Que palmarès vises-tu pour être pleinement satisfaite ?

“Clairement, mon objectif cette année 2020, dans les trois disciplines, c’est de devenir Championne de France en K1 en janvier prochain. Cela me permettrait potentiellement un recrutement en Equipe de France. Ce serait pour moi vraiment une super expérience à vivre. Je souhaite aussi développer un peu plus les galas car les recruteurs y sont présents. Ils vous observent. Ensuite ils vous intègrent dans des stages de sélection. L’année passée, c’était compliqué en première année de kiné. J’ai fait Championne de France en Full Contact mais je n’ai pas été sélectionnée en King Boxing et pas non plus en K1. Si je parviens à cumuler les trois, j’ai de fortes chances d’être sélectionnée en Equipe de France. Je suis actuellement en semi-pro et fais quelques galas qui me rapportent 200€. En boxing pro, au niveau supérieur, j’ai envie d’être confrontée aux meilleurs niveaux qui puisse exister. Les objectifs sont clairs. Sur le plan de mes études, il m’est proposé un Master double cursus. En gros, je valide des unités d’enseignements pendant mes quatre ans, je fais un stage pour obtenir plus de crédits pour la validation d’un premier Master d’Ingénierie de la Santé. Du coups, il faudra rajouter une année d’étude pour valider le deuxième Master en 2022. Il s’agirait alors pour moi d’une potentielle reconversion après la kiné pour exercer un autre métier en rapport avec la nutrition qui m’intéresse. Cela ne me facilite pas la vie mais c’est maintenant ou jamais qu’il faut tout tenter. Je verrai donc en 2020 si je peux tout faire ou pas et ferai les choix nécessaires. Ce ne serait que du bonus.
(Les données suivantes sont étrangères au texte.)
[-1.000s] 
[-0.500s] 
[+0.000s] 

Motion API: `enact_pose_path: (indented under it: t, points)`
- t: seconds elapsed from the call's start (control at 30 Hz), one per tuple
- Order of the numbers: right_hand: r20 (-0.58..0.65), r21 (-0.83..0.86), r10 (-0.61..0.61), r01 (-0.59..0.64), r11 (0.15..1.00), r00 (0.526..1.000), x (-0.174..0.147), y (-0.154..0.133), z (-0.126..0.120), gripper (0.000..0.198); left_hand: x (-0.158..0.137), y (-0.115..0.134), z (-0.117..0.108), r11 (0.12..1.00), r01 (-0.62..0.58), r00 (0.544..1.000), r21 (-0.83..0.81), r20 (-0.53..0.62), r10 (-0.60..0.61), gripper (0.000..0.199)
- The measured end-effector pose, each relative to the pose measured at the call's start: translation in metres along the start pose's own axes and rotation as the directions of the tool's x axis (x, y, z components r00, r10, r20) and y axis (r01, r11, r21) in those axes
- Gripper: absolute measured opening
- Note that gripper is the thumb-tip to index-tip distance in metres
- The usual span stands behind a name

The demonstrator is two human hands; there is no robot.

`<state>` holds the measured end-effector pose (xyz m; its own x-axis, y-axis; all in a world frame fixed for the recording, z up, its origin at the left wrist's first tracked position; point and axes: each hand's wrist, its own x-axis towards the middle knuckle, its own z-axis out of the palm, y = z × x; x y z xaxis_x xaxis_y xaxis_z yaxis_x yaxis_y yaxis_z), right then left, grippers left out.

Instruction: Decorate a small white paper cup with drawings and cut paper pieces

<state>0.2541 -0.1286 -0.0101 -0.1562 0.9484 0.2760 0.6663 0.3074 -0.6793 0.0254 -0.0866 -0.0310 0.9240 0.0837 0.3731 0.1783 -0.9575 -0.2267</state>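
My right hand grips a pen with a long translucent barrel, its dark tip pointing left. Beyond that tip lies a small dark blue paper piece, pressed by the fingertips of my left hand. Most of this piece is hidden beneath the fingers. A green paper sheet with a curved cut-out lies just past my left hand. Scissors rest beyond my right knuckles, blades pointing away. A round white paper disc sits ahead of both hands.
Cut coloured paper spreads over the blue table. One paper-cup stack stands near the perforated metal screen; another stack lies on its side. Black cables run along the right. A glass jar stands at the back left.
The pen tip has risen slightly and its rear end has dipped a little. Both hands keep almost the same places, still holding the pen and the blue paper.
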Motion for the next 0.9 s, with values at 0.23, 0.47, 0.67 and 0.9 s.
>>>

D’autres portes me seraient ainsi ouvertes pour adapter ma vie aux circonstances.”

Eva Guillot se donne manifestement les moyens de ses ambitions et le challenge est de taille. Autant dire que si elle mène avec autant de conviction sa carrière sportive comme elle avance dans sa carrière professionnelle, qu’elle allie sa vie privée avec ses passions, la vie d’Eva Guillot sera d’une richesse sans pareille pour trouver équilibre et plénitude. Il n’y aura pas de difficulté à imaginer la joie de ses parents, de son père Richard Guillot en particulier qui baigne, avec ses deux filles, dans la même pratique sportive, dans un parcours sportif d’exception.